**Exercise**. What is needed is a copy of each line in the listing below that contains "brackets".

--

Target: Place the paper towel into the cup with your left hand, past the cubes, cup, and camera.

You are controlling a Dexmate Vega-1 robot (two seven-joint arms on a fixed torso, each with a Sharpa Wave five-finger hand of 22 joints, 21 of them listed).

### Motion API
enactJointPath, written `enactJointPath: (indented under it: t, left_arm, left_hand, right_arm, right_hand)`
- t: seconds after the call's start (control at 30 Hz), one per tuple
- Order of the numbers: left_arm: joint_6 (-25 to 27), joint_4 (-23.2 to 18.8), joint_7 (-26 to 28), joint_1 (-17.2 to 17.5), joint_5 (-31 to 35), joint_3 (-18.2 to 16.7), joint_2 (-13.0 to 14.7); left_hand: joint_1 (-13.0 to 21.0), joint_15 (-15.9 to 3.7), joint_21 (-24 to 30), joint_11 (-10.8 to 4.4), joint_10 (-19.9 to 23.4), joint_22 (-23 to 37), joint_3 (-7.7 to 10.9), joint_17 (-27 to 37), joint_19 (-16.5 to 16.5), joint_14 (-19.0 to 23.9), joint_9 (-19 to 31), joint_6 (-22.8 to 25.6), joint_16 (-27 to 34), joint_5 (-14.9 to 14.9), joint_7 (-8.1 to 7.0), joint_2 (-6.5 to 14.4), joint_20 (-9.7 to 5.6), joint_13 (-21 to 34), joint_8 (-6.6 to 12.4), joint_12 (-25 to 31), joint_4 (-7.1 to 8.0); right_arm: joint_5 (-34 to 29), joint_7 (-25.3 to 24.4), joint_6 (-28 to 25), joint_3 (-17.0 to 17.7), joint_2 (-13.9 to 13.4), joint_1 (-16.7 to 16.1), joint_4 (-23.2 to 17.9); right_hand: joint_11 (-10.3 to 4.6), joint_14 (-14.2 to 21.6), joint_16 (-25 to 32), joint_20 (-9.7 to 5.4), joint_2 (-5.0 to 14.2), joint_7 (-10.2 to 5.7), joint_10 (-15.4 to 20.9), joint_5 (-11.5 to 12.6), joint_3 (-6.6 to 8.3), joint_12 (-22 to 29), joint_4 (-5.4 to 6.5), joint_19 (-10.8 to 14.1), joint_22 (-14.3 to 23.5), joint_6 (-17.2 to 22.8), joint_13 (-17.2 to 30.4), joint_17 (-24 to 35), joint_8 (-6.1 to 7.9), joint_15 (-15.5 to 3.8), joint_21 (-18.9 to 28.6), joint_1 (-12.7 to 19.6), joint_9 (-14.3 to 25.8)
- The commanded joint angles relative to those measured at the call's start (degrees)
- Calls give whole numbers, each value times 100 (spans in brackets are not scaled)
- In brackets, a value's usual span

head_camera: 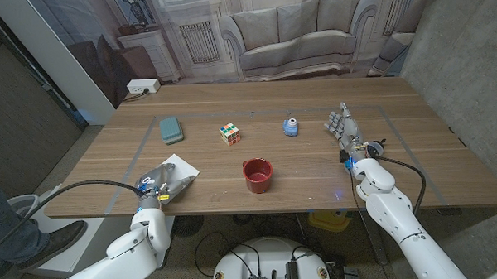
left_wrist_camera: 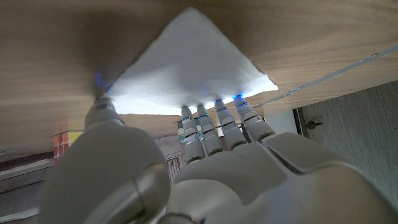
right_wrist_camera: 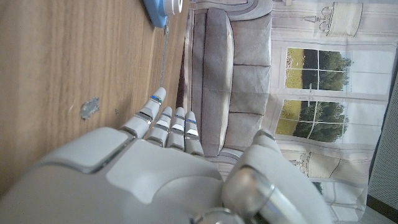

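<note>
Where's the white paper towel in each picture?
Head view: the paper towel lies near the table's front-left, at the left hand.
Left wrist view: the paper towel is a white triangle on the wood beyond the left hand's fingers.
Right wrist view: not in it.
Shared landmark: the left hand.

Even, soft indoor light across the wooden table [head_camera: 316, 166], faint shadows beside the red ceramic cup [head_camera: 257, 175]. Left wrist view: white paper towel [left_wrist_camera: 193, 68] glares overexposed; the nearby hand is blurred.
</note>
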Motion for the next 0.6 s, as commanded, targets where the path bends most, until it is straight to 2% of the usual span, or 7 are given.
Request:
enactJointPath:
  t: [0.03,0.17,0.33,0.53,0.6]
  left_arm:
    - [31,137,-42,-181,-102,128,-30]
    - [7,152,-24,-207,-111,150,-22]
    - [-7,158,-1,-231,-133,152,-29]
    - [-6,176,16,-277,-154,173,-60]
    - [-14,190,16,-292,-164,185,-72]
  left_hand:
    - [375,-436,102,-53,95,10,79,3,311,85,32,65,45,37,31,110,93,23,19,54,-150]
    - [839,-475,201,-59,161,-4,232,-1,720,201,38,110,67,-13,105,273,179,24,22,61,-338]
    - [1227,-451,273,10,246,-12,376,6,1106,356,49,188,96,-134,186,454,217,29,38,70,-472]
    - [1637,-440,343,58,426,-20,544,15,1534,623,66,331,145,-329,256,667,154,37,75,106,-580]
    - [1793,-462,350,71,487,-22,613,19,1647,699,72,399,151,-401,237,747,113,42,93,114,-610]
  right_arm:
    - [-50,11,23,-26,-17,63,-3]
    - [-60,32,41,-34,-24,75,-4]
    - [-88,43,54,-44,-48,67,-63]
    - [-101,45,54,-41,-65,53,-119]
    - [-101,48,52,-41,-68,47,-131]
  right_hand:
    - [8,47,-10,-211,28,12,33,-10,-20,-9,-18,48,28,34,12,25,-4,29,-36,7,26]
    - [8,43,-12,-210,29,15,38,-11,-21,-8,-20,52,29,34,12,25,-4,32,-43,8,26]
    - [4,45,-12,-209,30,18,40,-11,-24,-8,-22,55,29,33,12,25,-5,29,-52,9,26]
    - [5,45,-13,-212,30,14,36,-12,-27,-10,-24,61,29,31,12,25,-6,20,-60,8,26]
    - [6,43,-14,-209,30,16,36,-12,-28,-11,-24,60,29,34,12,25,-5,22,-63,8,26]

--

**Written response**.
- Calls give whole numbers, each value times 100 (spans in brackets are not scaled)
- In brackets, a value's usual span

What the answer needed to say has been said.